• [Source records]:
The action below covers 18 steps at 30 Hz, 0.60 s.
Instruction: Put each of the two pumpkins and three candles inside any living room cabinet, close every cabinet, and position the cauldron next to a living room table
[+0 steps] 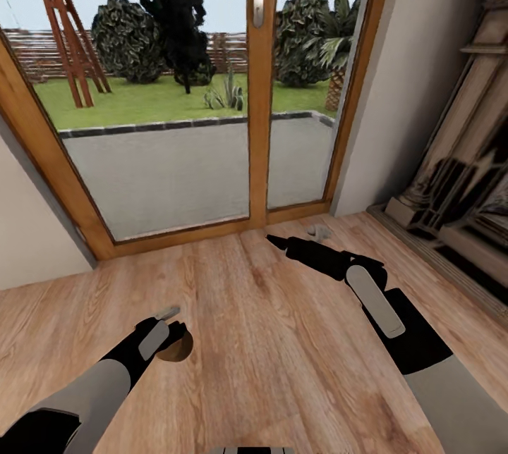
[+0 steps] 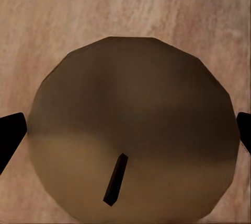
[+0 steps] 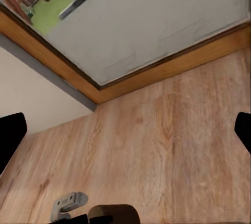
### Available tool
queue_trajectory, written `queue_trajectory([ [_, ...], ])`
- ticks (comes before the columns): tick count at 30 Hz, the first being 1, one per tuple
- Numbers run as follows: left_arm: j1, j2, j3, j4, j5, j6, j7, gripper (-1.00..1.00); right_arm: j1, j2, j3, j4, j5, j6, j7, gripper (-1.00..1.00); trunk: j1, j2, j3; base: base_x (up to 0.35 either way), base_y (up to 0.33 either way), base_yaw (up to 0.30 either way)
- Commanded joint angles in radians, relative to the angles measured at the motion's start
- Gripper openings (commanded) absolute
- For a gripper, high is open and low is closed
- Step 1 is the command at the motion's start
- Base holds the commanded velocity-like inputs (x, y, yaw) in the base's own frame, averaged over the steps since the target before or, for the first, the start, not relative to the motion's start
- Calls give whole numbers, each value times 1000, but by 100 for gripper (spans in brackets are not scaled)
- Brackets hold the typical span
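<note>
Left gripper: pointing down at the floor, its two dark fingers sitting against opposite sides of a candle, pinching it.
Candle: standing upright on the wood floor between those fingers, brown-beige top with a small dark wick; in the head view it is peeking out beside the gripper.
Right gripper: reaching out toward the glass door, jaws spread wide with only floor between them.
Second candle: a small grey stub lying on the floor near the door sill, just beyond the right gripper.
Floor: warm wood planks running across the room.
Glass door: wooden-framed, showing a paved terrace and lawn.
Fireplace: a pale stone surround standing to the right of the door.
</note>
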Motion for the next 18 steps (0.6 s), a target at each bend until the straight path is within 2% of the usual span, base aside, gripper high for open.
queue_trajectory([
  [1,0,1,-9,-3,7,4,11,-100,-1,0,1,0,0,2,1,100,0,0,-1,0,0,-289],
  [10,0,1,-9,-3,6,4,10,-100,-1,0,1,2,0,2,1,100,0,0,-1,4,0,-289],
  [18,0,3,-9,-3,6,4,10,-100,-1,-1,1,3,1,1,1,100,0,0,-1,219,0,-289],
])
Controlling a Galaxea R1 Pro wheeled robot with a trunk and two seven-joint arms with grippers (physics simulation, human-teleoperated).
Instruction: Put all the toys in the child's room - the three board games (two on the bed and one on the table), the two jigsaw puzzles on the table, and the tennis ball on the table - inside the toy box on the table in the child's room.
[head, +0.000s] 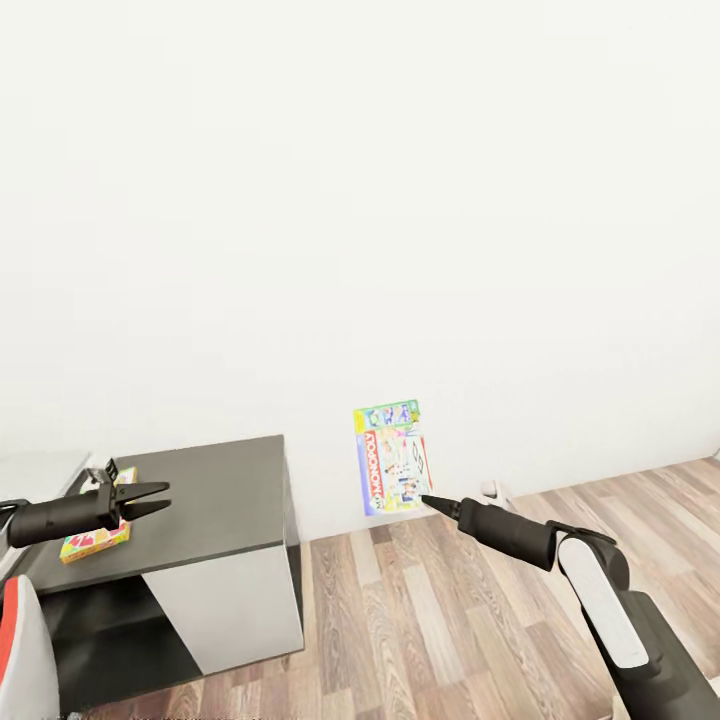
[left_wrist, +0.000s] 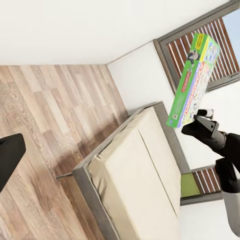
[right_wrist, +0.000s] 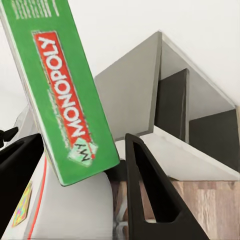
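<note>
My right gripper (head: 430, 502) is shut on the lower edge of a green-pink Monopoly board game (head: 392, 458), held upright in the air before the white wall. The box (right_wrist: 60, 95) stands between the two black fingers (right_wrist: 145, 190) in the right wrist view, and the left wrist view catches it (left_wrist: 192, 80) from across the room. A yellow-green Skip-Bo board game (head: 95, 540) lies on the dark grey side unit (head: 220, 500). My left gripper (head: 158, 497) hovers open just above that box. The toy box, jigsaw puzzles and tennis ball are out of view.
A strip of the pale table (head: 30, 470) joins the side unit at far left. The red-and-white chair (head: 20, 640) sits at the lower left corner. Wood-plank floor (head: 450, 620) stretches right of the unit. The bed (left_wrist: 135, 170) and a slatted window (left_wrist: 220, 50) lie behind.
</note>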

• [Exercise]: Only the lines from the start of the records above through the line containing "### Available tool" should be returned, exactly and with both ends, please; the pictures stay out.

• [Answer to this problem]:
The action below covers 18 steps at 30 Hz, 0.60 s.
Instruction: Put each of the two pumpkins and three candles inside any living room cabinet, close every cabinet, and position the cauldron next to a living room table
[+0 steps] 
[+0 steps] 
[+0 steps] 
### Available tool

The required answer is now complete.